▶ **Task directions**
Please filter the entries and return only the lines that include "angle".

---------- Data ----------

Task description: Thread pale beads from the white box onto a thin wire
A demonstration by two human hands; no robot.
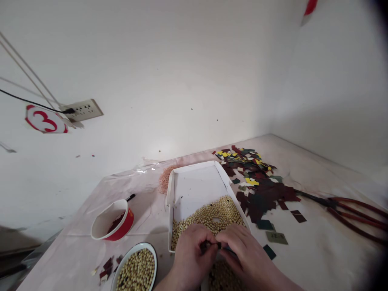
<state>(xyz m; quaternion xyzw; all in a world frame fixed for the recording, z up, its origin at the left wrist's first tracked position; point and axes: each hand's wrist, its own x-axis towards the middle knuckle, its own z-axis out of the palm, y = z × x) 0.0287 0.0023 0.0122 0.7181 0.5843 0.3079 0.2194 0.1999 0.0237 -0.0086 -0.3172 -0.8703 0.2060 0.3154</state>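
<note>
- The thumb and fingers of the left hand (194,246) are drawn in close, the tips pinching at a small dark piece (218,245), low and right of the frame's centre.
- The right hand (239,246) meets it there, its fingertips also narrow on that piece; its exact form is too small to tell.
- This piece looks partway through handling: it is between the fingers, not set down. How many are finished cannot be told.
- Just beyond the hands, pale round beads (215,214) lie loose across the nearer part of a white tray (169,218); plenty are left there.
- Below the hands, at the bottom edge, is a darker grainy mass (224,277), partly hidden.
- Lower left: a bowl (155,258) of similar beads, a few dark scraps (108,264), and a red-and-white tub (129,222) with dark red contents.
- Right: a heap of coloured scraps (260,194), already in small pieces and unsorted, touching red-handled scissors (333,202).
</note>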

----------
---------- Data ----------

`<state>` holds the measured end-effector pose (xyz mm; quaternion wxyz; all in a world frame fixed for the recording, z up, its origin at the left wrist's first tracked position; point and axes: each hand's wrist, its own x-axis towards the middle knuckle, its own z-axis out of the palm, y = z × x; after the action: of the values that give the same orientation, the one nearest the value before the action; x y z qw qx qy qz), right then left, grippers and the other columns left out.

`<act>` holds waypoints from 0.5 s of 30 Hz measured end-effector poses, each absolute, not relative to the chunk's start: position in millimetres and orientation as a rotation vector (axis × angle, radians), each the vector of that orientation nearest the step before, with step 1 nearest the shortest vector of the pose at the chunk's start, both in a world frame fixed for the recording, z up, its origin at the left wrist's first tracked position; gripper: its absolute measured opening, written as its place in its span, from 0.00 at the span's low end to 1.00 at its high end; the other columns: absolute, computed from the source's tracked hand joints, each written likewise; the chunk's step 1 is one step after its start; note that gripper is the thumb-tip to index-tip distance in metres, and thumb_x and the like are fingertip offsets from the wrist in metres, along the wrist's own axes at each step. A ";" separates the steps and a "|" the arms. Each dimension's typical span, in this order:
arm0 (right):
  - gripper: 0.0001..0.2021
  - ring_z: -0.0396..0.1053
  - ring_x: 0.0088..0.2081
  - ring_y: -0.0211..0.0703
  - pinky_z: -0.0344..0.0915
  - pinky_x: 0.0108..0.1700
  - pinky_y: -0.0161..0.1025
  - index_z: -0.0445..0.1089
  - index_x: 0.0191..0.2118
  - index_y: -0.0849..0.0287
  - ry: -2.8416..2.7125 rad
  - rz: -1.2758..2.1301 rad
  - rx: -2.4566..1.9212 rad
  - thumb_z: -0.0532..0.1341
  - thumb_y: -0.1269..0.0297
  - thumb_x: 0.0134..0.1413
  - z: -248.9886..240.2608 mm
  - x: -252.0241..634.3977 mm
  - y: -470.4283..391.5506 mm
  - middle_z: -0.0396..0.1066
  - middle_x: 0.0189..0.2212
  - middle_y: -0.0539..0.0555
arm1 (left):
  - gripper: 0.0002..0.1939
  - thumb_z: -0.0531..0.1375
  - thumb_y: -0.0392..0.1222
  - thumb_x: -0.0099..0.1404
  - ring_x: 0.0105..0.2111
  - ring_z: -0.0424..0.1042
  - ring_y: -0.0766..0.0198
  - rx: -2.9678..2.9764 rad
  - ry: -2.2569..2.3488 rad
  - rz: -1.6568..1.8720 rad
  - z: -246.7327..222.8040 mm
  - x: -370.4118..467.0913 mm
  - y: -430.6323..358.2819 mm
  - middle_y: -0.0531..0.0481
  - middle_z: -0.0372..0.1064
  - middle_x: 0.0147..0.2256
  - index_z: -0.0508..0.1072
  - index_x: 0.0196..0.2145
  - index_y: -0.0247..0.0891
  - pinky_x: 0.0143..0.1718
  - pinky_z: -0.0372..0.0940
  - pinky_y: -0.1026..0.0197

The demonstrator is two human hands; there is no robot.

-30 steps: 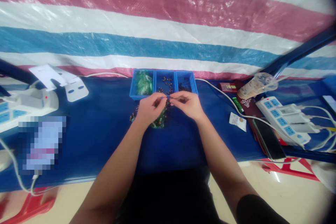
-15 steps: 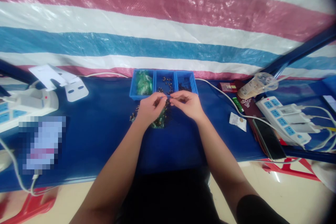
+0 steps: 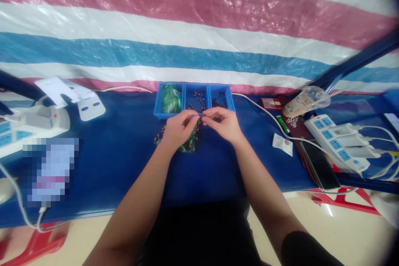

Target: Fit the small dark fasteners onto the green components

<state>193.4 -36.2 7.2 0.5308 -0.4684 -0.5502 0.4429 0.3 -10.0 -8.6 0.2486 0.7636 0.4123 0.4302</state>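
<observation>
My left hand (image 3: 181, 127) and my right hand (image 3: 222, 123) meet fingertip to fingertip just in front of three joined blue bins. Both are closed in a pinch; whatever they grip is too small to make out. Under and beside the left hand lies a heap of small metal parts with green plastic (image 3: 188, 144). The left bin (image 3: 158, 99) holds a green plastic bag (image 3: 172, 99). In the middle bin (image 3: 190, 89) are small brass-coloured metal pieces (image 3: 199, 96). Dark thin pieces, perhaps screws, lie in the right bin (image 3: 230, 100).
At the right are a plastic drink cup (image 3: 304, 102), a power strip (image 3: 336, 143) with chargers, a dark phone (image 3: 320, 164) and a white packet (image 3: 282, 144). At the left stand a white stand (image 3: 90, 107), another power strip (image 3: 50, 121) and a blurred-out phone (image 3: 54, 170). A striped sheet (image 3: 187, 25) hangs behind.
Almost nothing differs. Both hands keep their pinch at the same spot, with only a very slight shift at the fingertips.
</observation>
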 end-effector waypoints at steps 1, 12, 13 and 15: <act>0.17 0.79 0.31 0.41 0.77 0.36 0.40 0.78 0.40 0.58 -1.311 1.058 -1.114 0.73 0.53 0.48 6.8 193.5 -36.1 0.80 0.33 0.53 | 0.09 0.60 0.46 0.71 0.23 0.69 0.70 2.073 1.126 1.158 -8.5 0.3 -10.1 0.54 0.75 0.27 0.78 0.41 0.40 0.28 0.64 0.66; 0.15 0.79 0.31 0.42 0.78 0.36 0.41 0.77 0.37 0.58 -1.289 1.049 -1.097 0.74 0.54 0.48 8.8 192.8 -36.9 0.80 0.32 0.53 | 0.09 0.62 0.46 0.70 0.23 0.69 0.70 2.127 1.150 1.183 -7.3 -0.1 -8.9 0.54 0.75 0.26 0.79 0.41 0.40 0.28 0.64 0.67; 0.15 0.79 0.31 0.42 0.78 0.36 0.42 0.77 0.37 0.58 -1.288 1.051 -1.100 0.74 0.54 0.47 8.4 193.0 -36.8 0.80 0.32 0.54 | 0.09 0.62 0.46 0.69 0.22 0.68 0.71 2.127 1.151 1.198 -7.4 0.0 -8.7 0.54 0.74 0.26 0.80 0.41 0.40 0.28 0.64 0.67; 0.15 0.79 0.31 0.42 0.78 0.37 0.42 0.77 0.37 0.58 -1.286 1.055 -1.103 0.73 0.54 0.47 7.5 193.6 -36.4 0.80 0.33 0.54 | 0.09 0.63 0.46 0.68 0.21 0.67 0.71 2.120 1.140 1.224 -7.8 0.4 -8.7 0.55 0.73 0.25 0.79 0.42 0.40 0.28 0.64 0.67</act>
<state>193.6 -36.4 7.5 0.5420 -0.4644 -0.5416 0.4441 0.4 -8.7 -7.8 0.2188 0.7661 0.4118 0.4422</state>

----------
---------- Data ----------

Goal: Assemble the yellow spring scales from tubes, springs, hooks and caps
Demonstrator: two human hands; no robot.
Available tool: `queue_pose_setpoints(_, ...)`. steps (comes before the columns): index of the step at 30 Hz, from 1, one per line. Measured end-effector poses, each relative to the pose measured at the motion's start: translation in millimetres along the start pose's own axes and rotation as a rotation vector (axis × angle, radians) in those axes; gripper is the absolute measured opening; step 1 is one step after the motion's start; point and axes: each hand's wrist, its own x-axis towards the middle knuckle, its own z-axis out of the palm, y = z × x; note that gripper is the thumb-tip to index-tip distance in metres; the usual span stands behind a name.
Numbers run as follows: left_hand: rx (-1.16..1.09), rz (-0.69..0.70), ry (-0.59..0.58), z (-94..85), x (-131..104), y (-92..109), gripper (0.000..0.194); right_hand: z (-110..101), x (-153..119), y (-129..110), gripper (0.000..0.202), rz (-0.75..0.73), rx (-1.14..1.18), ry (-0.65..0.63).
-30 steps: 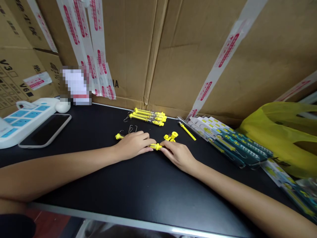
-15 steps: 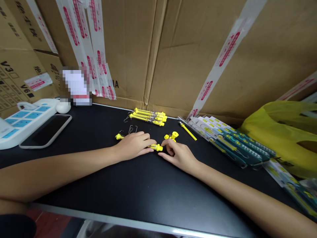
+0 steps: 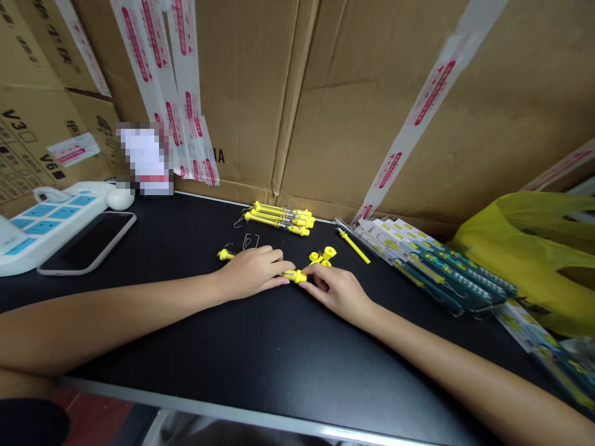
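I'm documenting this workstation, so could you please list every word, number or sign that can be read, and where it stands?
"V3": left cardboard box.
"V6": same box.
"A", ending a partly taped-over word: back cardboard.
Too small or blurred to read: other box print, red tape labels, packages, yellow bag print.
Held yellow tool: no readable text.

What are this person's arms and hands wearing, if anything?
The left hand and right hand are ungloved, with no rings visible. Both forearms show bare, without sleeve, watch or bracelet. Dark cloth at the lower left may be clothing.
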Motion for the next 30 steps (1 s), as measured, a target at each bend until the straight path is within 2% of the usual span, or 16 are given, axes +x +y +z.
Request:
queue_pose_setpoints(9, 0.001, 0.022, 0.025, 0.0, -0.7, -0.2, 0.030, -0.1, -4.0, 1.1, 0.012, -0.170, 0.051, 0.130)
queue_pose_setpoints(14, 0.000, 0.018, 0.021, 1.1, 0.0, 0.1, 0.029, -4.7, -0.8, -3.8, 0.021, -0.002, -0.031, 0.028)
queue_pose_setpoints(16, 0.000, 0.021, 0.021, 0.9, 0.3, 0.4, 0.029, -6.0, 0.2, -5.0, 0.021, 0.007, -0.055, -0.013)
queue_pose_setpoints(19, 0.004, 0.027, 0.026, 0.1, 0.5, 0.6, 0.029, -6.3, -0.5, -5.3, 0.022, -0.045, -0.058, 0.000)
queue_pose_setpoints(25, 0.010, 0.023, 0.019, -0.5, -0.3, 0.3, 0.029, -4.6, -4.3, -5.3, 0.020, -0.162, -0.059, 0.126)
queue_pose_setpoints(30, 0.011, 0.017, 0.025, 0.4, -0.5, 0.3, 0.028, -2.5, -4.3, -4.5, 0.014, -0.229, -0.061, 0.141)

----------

▶ **Task answer**
`<act>` holds waypoints from 0.5 s of 30 Hz measured end-effector poses, each absolute, not relative to the chunk's start: position in millimetres and orientation as a rotation vector (axis × angle, radians), each the vector of that orientation nearest the step before, with step 1 nearest the shortest vector of the pose at the chunk's start, both in a world frame fixed for the recording, z up, its origin at the left wrist's first tracked position; gripper: its absolute measured opening, written as its place in its span, from 0.00 at the span's low end to 1.00 at its high end; the other columns: absolute, computed from the source's tracked hand joints, each written likewise; the chunk's step 1 is one step after its start; note that gripper is the thumb-tip to index-tip distance in metres, and thumb_x and the like are fingertip offsets from the wrist in metres, along the wrist's own axes at each step. A ";" separates the steps and a "|" the arms. Each dimension's typical span, in this order:
Available tool: `queue_pose_setpoints(_, ...)`. steps (comes before the columns): index of the step at 30 Hz, from 1, one per line. Measured end-effector poses, each relative to the pose measured at the motion's start: translation in millimetres along the start pose's own axes and rotation as a rotation vector (axis × angle, radians) in those axes; gripper is the absolute measured opening; step 1 is one step after the motion's start; point and axes: each hand's wrist, its own x-axis towards the middle knuckle, its own z-axis out of the palm, y = z × x; note that gripper is the thumb-tip to index-tip distance in metres; the usual span stands behind a name.

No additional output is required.